The first time I visited campus was in September. While my parents and I headed back north, they asked what I thought of the place. All I could talk about were the trees. They told me there’s more to it than that, that they’re only pretty for a few months out of the year.

But those months are enough to make up for the rest of the year.

And, dreamy sigh, this is my last fall to enjoy here. Charleston really is at its finest in the fall. The sun puts light in just the right places, the monstrous trees are at different stages of changing colors, the temperature is finally cool enough that we aren’t dripping in sweat as we march from class to class. The air is full of something magical.

It was October of 2009 that things got exciting in my life. I was learning how to be a big kid. I had an English professor who encouraged me, lent me books, took me on walks around the square corridor to talk about my writing.
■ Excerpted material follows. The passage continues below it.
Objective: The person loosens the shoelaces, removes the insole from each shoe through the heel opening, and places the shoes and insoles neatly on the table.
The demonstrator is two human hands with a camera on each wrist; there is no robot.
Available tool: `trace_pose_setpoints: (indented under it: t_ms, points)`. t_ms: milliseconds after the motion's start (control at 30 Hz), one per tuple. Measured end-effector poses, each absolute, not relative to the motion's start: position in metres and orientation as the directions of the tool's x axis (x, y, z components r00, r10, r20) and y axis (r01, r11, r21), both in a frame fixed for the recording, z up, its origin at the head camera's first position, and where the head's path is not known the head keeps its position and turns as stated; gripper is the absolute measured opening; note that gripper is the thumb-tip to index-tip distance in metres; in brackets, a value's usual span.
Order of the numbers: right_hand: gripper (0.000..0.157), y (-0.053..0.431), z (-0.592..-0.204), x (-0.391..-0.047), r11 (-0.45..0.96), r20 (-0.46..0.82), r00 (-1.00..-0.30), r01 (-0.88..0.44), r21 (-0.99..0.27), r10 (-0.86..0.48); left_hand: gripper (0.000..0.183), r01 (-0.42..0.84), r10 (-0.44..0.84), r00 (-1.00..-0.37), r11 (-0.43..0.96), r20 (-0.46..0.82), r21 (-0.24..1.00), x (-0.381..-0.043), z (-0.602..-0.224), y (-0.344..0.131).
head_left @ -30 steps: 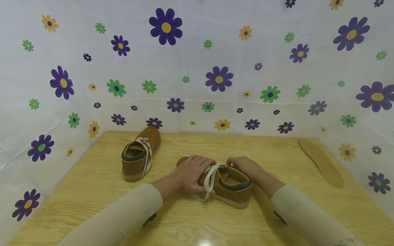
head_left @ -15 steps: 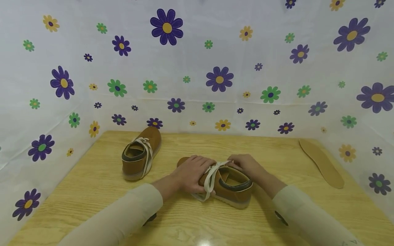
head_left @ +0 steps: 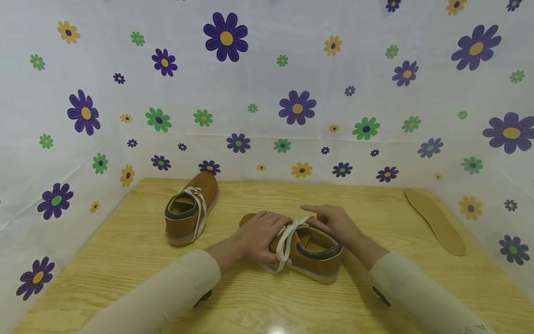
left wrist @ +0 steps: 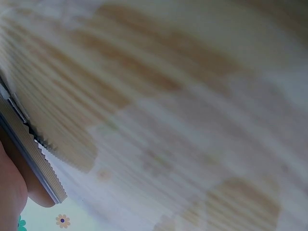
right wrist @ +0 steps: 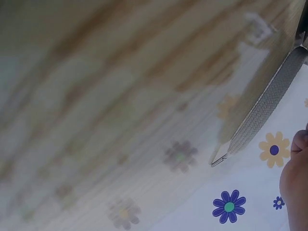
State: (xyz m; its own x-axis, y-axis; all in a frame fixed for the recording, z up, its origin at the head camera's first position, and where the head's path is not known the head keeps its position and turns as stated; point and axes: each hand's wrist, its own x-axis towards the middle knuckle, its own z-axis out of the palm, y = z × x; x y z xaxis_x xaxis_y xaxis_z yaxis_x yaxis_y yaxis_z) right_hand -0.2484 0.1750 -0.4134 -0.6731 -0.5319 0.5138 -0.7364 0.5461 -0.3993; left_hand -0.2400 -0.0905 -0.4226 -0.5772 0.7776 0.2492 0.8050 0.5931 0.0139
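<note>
A brown leather shoe (head_left: 321,268) with cream laces sits at the table's middle, toe to the left, its dark-collared opening to the right. My left hand (head_left: 258,235) grips its front part, fingers over the top and thumb on the near side. The toe and ridged sole (left wrist: 36,151) show in the left wrist view. At the shoe's far side, my right hand (head_left: 335,223) has its index finger straight out to the left. Its other fingers curl at the shoelace (head_left: 306,219), which they seem to pinch. A flat lace (right wrist: 269,103) with a metal tip trails away in the right wrist view.
A second brown shoe (head_left: 179,227) with cream laces stands at the left, toe toward the back. One tan insole (head_left: 434,220) lies along the right side of the wooden table (head_left: 267,304). White flower-printed sheeting (head_left: 258,69) walls the back and both sides.
My right hand has moved slightly up at the shoe's far side, and its index finger has straightened. The lace there now reaches further toward that hand. My left hand and the shoe stay put.
</note>
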Motion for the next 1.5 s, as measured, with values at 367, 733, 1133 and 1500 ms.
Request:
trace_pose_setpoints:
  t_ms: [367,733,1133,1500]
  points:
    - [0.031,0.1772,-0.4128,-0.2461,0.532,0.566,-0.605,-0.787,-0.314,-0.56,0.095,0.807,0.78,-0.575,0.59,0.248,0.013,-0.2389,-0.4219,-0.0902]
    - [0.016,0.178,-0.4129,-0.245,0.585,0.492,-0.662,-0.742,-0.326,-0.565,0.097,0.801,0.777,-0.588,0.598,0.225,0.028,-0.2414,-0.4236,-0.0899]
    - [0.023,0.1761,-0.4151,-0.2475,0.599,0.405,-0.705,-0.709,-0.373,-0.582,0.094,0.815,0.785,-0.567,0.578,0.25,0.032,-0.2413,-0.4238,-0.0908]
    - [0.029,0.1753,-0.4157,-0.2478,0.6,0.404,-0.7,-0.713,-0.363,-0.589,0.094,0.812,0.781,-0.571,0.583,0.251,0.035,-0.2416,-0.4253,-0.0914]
His birthday was in October, and it feels like this entire month was dedicated to him.

I’m graduating in 40-some days. I’ve been getting nostalgic for the innocence of those freshman days. The way my heart swelled with nerves as I walked to his class on a paper-return day. The way the air felt as it whipped my face, filled my lungs with orange and red crispness. The way the paths around campus he led the class on were so foreign back then. The way the class laughed when he told us to appreciate the beautiful campus with gorgeous gardens everywhere.

I’m enjoying them now, trying to burn every inch of campus into my memory. This place has been more homey than any place else, and knowing I’m leaving it is getting scary. My neon paper chain is getting shorter, inching toward an adulthood I’m not sure I’m ready for.

The trees are already mostly bare, the grounds crews are sweeping up and carrying off the piles of leaves on the sidewalks. Once fall turns into winter, it’ll all be downhill. A snowball of cold and school and life beating me to the bottom, graduation coming before I’m ready.